Every one of my black powder weapons is .44 Cal. Now you know why. When I buy a reproduction Henry Model 1860, it will probably be in either 30.06 (if I can get it that way) or in 44. Wonder why? (grin)
Paw Paw - Wednesday, 12/24/03 14:58:01 EST

Ammo Compatibility:

Somebody is probably thinking "What about the AK-47?

It's a great weapon. Androv Kalisnikov was a genius, and his weapon shows it. Simple, rugged, reliable, loose enough to be usable dirty, just like the Garand is.

And Ivan is NOT stupid. The AK-47 is chambered in 7.63 caliber. No, that's not a typo, it is chambered for a round that is .01 bigger than our M-14, and M-60 LMG.


Ivan can use our ammo is his weapon with no problems. We can't use Ivan's ammo in our weapon. In other words, Ivan can re-supply with ammo he takes off of our dead bodies, but his ammo is useless to us. As I said, Ivan is NOT stupid! (wry grin)
Paw Paw - Wednesday, 12/24/03 15:02:52 EST


The guy taking your shift for you is a true friend. You owe him either a favor, or a bonus. How about a railroad spike knife for him for Christmas?
Paw Paw - Wednesday, 12/24/03 15:04:20 EST

Paw Paw-

He got the last colonial type cooking fork that I made (for free). He has a home in Gallipolis, OH that was built in 1806. I have done several little jobs for him over the past year or so.
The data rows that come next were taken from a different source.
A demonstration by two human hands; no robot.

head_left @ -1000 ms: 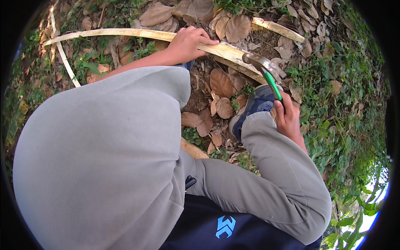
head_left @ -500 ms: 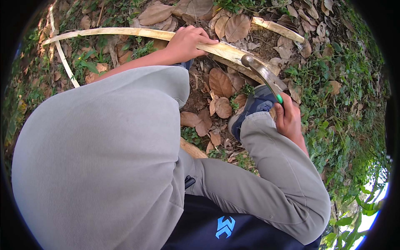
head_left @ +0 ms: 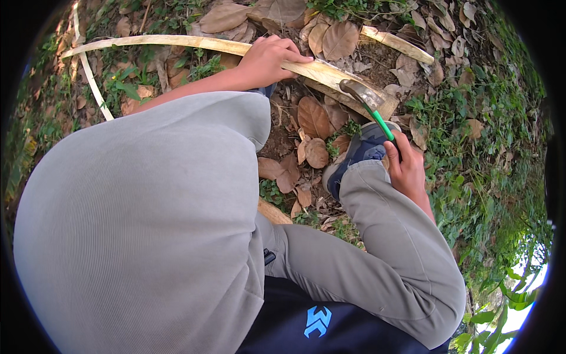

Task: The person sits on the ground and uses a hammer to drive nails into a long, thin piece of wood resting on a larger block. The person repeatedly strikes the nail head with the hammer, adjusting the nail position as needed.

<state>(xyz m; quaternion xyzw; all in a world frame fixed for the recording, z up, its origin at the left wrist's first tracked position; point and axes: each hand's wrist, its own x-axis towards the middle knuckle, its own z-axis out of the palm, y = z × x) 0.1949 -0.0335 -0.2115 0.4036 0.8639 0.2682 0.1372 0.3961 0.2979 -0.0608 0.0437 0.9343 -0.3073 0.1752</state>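
Note:
A long pale wooden strip [head_left: 194, 42] lies across the ground in front of me. My left hand [head_left: 271, 62] presses down on it, with fingers bent over its upper side. Under the strip's right part rests a thicker piece of wood [head_left: 386, 109]. My right hand [head_left: 407, 162] is closed around the green handle of a claw hammer [head_left: 380, 123], at the right by my shoe. The hammer's metal head is down at the strip's right end; whether it touches the wood I cannot tell.
My blue shoe [head_left: 359, 150] stands just below the wood's right end. A shorter wood piece [head_left: 398, 44] lies farther off at the right, and a thin strip [head_left: 94, 85] crosses at the far left. Dry brown leaves [head_left: 312, 117] and low green plants [head_left: 466, 141] cover the ground.
The hammer's head has turned and come down lower onto the strip's right end, showing more of the green handle. My left hand stays on the strip.

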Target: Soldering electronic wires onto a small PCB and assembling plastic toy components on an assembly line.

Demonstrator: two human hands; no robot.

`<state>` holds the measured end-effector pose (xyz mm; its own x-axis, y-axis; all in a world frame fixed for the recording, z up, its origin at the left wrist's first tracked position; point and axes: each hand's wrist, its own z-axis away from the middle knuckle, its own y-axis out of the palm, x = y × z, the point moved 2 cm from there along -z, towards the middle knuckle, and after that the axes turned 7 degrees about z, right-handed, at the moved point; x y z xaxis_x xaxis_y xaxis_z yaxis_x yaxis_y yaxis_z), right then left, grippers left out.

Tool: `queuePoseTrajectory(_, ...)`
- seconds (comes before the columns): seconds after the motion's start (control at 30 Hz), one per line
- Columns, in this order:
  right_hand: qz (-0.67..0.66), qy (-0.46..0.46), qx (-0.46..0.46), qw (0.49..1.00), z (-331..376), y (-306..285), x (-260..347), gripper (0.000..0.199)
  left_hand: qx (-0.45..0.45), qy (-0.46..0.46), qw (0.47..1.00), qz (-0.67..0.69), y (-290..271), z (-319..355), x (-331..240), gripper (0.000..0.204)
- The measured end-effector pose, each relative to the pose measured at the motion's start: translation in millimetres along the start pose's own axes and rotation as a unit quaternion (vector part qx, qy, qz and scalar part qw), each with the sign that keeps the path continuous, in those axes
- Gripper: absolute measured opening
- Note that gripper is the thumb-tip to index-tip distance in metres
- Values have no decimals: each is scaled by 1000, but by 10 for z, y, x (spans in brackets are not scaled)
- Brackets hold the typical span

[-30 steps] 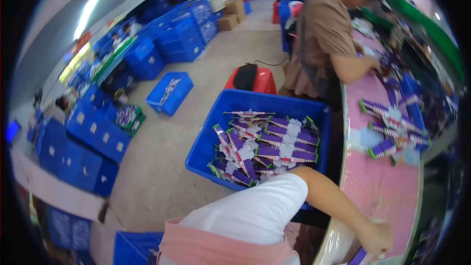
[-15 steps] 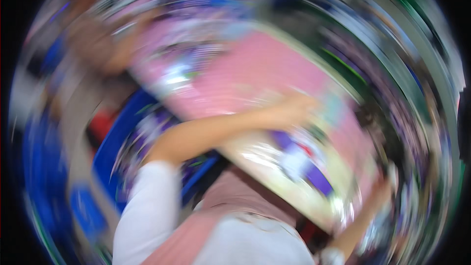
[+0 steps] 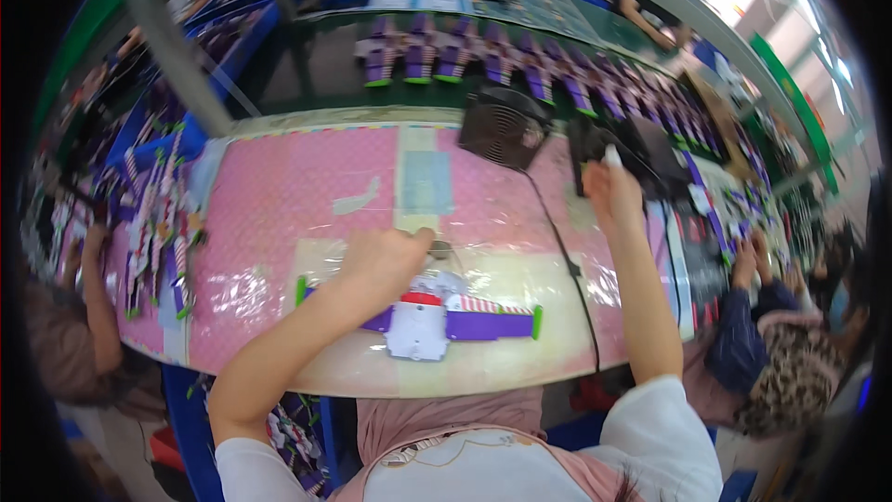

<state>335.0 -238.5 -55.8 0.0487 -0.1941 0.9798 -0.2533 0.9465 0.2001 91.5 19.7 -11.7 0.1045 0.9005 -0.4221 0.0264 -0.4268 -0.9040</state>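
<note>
A flat purple, white and red toy-shaped card (image 3: 446, 321) with green tips lies on a clear plastic sheet near the front edge of the pink table (image 3: 279, 195). My left hand (image 3: 386, 260) rests over the card's left part, fingers curled, fingertips pinched at a small grey piece (image 3: 439, 247). My right hand (image 3: 609, 188) is raised farther back on the right, shut on a small white stick (image 3: 612, 156), right beside a black device (image 3: 641, 158).
A black fan (image 3: 506, 125) stands mid-table, its cable (image 3: 562, 251) running to the front edge. Rows of purple toy cards (image 3: 483, 60) lie beyond, and more are piled at the left (image 3: 153, 232). A co-worker's arm (image 3: 93, 302) reaches in on the left; another person (image 3: 776, 363) sits on the right.
The view has swung from the blue crate of toy cards on the floor to the table. My left hand now lies on a card and my right hand is raised by the black device.
</note>
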Motion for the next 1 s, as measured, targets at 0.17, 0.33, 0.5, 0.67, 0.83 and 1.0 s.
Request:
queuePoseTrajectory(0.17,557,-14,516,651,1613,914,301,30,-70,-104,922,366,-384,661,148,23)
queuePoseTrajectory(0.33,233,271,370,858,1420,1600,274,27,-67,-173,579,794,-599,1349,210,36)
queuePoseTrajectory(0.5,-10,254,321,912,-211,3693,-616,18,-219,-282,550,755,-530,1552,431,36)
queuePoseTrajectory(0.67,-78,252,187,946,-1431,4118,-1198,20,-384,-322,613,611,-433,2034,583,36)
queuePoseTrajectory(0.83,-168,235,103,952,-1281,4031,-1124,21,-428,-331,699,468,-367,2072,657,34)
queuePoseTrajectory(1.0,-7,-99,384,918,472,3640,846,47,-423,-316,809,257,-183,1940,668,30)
Ref. the 1919 MG, I believe that was the model that we had when I first got to this job. Used a twin mount on our V-100 armored cars.
Brian C - Wednesday, 12/24/03 15:28:00 EST


It could be mounted as a single, or as half of a pair of twins. It was 30.06 Caliber, had a perforated barrel jacket for cooling, and was sometimes (in fixed locations) equipped with a water filled cooling jacket. In an emergency when the weapon started to over heat and "cook off" rounds gunners have been known to urinate on the barrel to cool it off. It could be pintle mounted on the bed of a truck, at the Commander's Cupola in the turret of a tank, as a hull mounted quad that was electrically fired by the Gunner in a tank, and either hood mounted or pintle mounted in a jeep. It could also be shoulder fired in the prone position, but it tended to beat the snot out of the gunner when doing so. As I well remember! My shoulder aches just thinking about it!

Jeeze! My age is sure showing! (wry grin) Looks like my profession is pretty obvious too!

A well done for giving the guy a fork that almost certainly fits the decor of his home.
Paw Paw - Wednesday, 12/24/03 15:45:41 EST

Weapons: I was one of the last classes going through Knox to be trained on the M-14. Had one in Germany too. Got to Nam and they handed me an M-79 grenade launcher and a .45 automatic. Sweet little weapon the 79. HE, buckshot, white phosphorous. You can bring a heap of trouble down with that baby.
Never fired an M-1, but the 14 was the best weapon I ever picked up. Wish I had one now.
Merry Christmas from Larry and Linda at Blueheron Forge.
- Larry - Wednesday, 12/24/03 16:27:58 EST

Using the other side's Ammo: Um, Paw Paw, I hate to disagree with you, but I think you're a victim of an "Urban Legend." The Kalishnikov shoots 7.62x39 and has a bullet diameter of .312"; .308 Winchester, AKA 7.62x51 NATO has a bullet diameter of .308" Now, the case being 12mm longer and bigger in base diameter to boot .308 won't chamber, even if our bullets will fit their barrels and there's won't fit ours. . .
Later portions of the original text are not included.